An AI tool for predicting cancer patient survival outcomes

Written by Emma Hall (Digital Editor)

In a study led by UCLA Health Jonsson Comprehensive Cancer Center (CA, USA), a pioneering AI model has emerged. The model analyzes the gene expression patterns of epigenetic factors in tumors to accurately predict patient outcomes across a spectrum of cancer types. Particularly encouraging was the model’s ability to predict clinical outcomes more accurately when compared to traditional prognosis metrics such as cancer grades and epithelial-to-mesenchymal transition.

In the past, cancer has been attributed to genetic mutations within oncogenes or tumor suppressors. However, recent advances in next-generation sequencing technologies emphasize the critical role of chromatin state and the levels of epigenetic factors in the initiation and progression of cancer.

To investigate the correlation between epigenetic patterns and clinical outcomes, the team of UCLA researchers scrutinized the gene expression patterns of 720 epigenetic factors across 24 different cancer types. Remarkably, for ten of these cancer types, distinctive clusters of epigenetic patterns were significantly linked to variations in patient outcomes, including progression-free survival, disease-specific survival, and overall survival.

The identified clusters associated with poorer outcomes correlated with higher cancer stage, larger tumor size, and greater likelihood of tumor spread. Furthermore, certain tissues of origin for five specific cancer types exhibited a higher prognostic efficacy of epigenetic factors than grade or epithelial-to-mesenchymal transition, underlining the cancer-specific relevance of therapeutically targeting these factors. These five cancer types comprised adrenocortical carcinoma, kidney renal clear cell carcinoma, brain lower grade glioma, liver hepatocellular carcinoma, and lung adenocarcinoma.

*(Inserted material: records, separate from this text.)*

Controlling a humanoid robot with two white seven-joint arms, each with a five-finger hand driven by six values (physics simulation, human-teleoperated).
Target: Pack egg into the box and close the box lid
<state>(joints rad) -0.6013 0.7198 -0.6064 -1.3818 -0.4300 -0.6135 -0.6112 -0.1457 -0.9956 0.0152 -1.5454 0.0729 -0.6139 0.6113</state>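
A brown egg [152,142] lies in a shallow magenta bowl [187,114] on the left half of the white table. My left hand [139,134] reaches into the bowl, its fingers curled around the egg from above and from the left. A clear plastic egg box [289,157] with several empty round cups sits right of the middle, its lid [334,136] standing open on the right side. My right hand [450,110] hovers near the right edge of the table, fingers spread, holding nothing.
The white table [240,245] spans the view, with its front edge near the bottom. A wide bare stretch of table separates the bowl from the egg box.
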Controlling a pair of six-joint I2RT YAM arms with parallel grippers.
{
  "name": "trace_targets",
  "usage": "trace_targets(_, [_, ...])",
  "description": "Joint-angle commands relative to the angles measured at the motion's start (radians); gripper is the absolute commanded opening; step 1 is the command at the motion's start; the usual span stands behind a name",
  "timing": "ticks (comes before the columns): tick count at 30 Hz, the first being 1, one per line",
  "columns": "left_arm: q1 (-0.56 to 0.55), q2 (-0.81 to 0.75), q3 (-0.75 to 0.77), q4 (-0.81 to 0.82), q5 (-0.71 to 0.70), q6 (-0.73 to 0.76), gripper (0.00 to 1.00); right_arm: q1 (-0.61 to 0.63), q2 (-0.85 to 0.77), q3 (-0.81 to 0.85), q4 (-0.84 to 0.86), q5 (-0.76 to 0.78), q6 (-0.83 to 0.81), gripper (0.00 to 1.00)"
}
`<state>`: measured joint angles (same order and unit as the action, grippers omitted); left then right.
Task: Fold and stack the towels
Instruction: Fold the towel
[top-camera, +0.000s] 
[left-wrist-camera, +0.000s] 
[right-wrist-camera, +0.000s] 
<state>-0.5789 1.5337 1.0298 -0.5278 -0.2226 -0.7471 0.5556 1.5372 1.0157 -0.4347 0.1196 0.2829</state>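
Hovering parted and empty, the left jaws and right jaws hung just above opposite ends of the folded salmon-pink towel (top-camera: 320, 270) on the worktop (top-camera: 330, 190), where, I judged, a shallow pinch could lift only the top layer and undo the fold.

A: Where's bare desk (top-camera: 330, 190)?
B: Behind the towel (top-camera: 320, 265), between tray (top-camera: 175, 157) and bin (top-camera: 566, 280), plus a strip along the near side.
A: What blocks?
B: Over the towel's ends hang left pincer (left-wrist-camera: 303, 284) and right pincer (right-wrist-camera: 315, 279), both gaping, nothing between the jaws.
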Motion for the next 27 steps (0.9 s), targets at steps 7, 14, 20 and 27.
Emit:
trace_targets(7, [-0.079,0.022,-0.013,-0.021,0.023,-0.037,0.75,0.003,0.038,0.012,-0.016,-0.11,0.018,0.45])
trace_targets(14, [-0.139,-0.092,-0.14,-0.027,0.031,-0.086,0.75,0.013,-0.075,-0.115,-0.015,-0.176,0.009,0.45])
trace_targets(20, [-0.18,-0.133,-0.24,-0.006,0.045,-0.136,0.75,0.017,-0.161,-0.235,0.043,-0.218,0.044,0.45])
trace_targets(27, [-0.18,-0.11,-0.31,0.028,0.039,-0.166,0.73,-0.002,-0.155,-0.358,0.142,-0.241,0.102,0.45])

To validate their discoveries, the team developed an AI model trained using epigenetic factor gene expression levels. The model effectively classified patients into two groups (significantly higher chance of better outcomes and significantly higher chance of poorer outcomes) for the five cancer types with higher prognostic efficacy, confirming the noteworthy differences in survival outcomes. Notably, the genes deemed most crucial by the AI model showed a significant overlap with the cluster-defining signature genes.

This is just one study among many that adds to the wealth of medical AI prediction tools currently being developed. Michael Cheng, the study’s primary author, highlighted the importance of their research, stating, “Our research helps provide a roadmap for similar AI models that can be generated through publicly-available lists of prognostic epigenetic factors. The roadmap demonstrates how to identify certain influential factors in different types of cancer and contains exciting potential for predicting specific targets for cancer treatment.”